### TASK GOAL
Of all the lines below, return only those starting with the line holding "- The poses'" and going on through the line holding "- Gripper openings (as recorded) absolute", exactly as written.

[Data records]

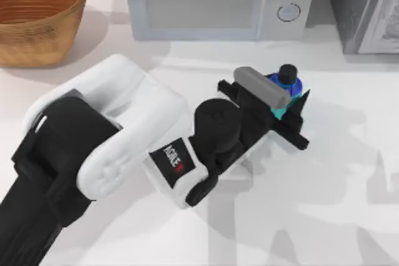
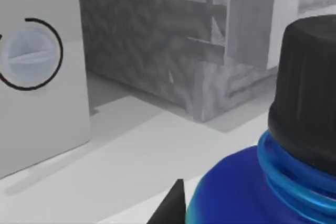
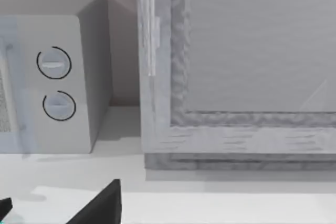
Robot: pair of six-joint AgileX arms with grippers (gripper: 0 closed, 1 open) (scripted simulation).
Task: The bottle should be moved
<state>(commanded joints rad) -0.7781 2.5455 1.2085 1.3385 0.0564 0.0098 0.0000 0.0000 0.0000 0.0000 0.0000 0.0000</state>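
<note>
My left arm (image 1: 124,147) stretches across the table (image 1: 324,216); its gripper (image 1: 292,105) is clamped on the upright bottle (image 1: 288,82), cap up, just before the microwave (image 1: 218,1). The basket (image 1: 37,14) sits at the far-left corner.

Open desk (image 1: 336,216) lies right and near of the bottle (image 1: 288,80); the microwave (image 1: 218,1) and a grey box (image 1: 365,7) wall the far side, the basket (image 1: 37,14) far left.
</note>
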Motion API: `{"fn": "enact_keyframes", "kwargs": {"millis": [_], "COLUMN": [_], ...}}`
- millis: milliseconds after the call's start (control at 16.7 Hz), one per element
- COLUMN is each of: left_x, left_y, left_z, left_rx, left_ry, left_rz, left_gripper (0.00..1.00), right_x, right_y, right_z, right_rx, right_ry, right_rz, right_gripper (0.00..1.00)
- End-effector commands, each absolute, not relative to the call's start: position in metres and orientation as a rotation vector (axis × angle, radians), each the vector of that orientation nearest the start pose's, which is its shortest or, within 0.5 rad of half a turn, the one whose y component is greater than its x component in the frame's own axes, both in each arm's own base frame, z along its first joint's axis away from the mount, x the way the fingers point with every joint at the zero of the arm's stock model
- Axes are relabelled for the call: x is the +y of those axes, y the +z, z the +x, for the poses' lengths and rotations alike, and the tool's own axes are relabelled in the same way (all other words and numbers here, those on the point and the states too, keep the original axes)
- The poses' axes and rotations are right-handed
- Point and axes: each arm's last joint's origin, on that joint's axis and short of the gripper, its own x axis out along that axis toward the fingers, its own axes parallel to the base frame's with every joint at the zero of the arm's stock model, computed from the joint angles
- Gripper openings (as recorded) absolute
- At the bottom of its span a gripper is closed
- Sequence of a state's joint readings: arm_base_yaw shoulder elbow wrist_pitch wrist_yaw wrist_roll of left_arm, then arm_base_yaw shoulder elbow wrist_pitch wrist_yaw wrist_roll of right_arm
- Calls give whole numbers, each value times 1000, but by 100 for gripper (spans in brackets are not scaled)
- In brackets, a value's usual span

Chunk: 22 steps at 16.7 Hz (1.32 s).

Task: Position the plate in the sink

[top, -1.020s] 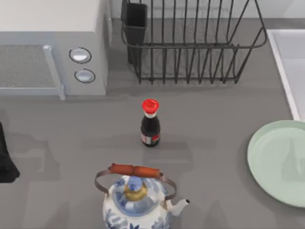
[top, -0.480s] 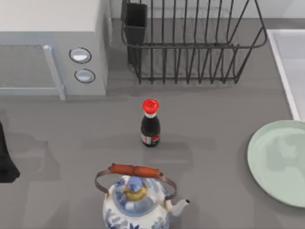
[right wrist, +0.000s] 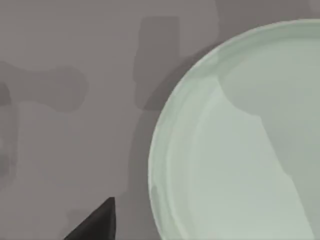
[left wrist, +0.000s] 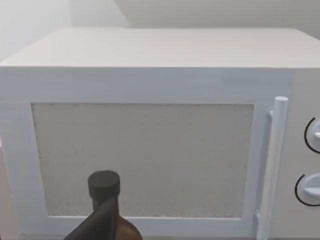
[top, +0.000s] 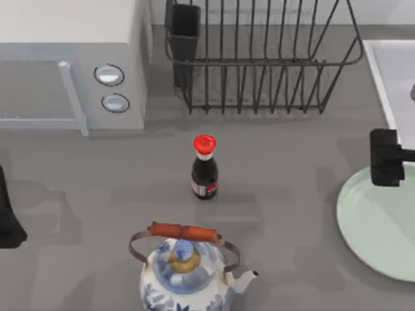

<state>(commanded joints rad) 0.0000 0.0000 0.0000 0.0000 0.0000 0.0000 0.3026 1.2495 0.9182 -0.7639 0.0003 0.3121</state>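
Above the plate [top: 376, 227] beside the sink [top: 399, 78] hangs the right pincer [top: 387, 157].

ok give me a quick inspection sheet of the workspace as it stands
surface: dark grey counter, level.
job's things: plate flat on the counter at the right edge, outside the sink behind it.
clutter: soy sauce bottle upright mid-counter; kettle at the front; dish rack and microwave at the back.
grippers: right gripper above the plate's back rim; left arm parked at the left edge.
cables: nothing seen.
surroundings: nothing seen.
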Motion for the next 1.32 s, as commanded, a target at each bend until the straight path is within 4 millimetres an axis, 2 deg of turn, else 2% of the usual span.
{"fn": "enact_keyframes", "kwargs": {"millis": [240,420,600,960,1080,1320], "left_x": [-1,-1,-1,-1,-1,-1], "left_y": [160,160,160,160,160,160], "left_z": [106,106,106,106,106,106], "left_rx": [0,0,0,0,0,0], "left_ry": [0,0,0,0,0,0], "left_rz": [0,0,0,0,0,0], "left_gripper": [100,100,100,100,100,100], "right_x": [110,130,138,136,137,139], "right_y": [218,202,195,190,174,126], "right_z": [272,290,297,297,299,301], "right_rx": [1398,1525,1571,1572,1574,1558], "right_ry": [46,8,-8,-11,-11,-4], "right_rz": [60,23,8,11,9,14], "right_gripper": [100,100,100,100,100,100]}}
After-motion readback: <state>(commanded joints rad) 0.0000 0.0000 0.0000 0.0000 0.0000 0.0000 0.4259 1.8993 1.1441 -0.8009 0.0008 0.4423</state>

### ANSWER TO THIS PROBLEM
- The poses' axes and rotations are right-handed
- Point and axes: each arm's last joint's origin, on that joint's axis and short of the gripper, its own x axis out along that axis toward the fingers, its own axes parallel to the base frame's with every joint at the zero of the arm's stock model, computed from the joint angles
- Gripper openings (as recorded) absolute

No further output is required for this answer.